Please repeat only the lines below starting at the line that holds "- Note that" and ending at the line that holds "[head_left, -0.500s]", exactly, with both of those lines included and every picture omitted.

---

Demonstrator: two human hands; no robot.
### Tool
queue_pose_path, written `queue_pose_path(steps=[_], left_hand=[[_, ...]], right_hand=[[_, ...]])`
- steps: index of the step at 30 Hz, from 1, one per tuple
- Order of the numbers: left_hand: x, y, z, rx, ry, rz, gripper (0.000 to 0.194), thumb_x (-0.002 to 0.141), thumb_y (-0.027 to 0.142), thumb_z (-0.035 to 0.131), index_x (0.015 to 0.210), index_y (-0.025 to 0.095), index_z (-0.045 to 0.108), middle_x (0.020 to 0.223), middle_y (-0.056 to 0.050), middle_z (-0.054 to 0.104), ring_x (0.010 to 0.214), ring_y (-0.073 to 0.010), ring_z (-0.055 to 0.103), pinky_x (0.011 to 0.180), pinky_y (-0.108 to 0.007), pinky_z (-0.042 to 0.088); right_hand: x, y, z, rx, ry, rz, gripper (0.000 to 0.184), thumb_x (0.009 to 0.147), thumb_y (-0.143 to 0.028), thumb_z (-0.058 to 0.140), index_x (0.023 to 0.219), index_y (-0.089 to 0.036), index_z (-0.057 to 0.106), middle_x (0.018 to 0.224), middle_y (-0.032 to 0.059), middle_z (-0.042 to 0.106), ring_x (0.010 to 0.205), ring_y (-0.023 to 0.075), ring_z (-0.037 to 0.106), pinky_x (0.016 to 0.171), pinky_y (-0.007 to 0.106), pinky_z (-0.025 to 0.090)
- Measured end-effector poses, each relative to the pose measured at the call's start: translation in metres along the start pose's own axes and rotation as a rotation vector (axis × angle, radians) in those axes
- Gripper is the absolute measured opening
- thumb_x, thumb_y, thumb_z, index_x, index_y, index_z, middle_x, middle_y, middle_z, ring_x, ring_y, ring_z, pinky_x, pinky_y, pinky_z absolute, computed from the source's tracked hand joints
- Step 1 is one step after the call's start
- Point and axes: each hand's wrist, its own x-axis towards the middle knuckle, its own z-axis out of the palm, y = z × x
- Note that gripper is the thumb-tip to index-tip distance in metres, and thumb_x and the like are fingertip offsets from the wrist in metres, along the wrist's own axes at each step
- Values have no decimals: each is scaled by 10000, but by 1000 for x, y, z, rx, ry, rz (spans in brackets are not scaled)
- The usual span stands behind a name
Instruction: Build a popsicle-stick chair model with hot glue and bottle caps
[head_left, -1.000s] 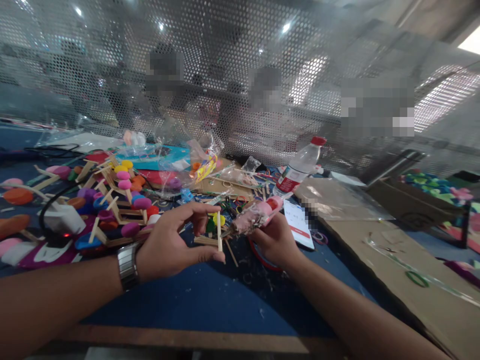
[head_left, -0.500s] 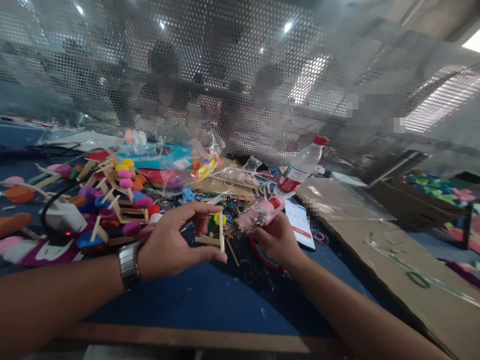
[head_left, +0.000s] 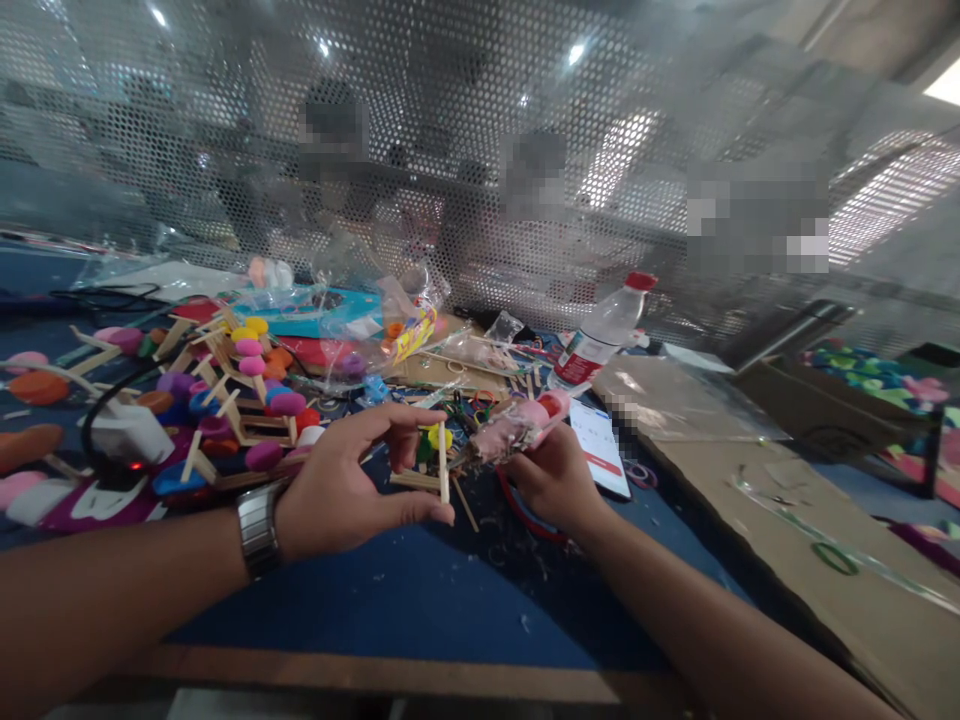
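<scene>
My left hand (head_left: 349, 485), with a metal watch (head_left: 259, 530) on its wrist, pinches a small frame of pale wooden sticks (head_left: 444, 463) between thumb and fingers. One stick stands upright and others run level behind it. My right hand (head_left: 555, 480) is wrapped round a pink glue gun (head_left: 504, 432) crusted with dried glue. Its nozzle points left and is very close to the upright stick; whether they touch I cannot tell. A yellow round piece (head_left: 441, 438) shows just behind the stick. A loose stick (head_left: 465, 505) lies on the blue table below the nozzle.
Stick pieces with coloured discs (head_left: 247, 400) crowd the left, beside a white plug adapter (head_left: 127, 440) with a red light. A bottle (head_left: 604, 330) and a phone (head_left: 600, 450) are beyond my right hand. Cardboard (head_left: 787, 540) lies at right; a perforated metal screen (head_left: 450, 150) stands behind.
</scene>
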Motion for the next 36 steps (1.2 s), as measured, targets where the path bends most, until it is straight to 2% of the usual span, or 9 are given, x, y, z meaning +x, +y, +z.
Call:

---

* RESULT OF THE TASK
- Note that gripper is the thumb-tip to index-tip distance in metres, and thumb_x and the like are fingertip offsets from the wrist in metres, along the wrist's own axes at each step
- Values have no decimals: each is scaled by 10000, but by 1000 for x, y, z, rx, ry, rz (spans in brackets are not scaled)
- The usual span stands behind a name
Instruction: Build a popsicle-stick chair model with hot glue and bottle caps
[head_left, -1.000s] 
[head_left, -0.500s] 

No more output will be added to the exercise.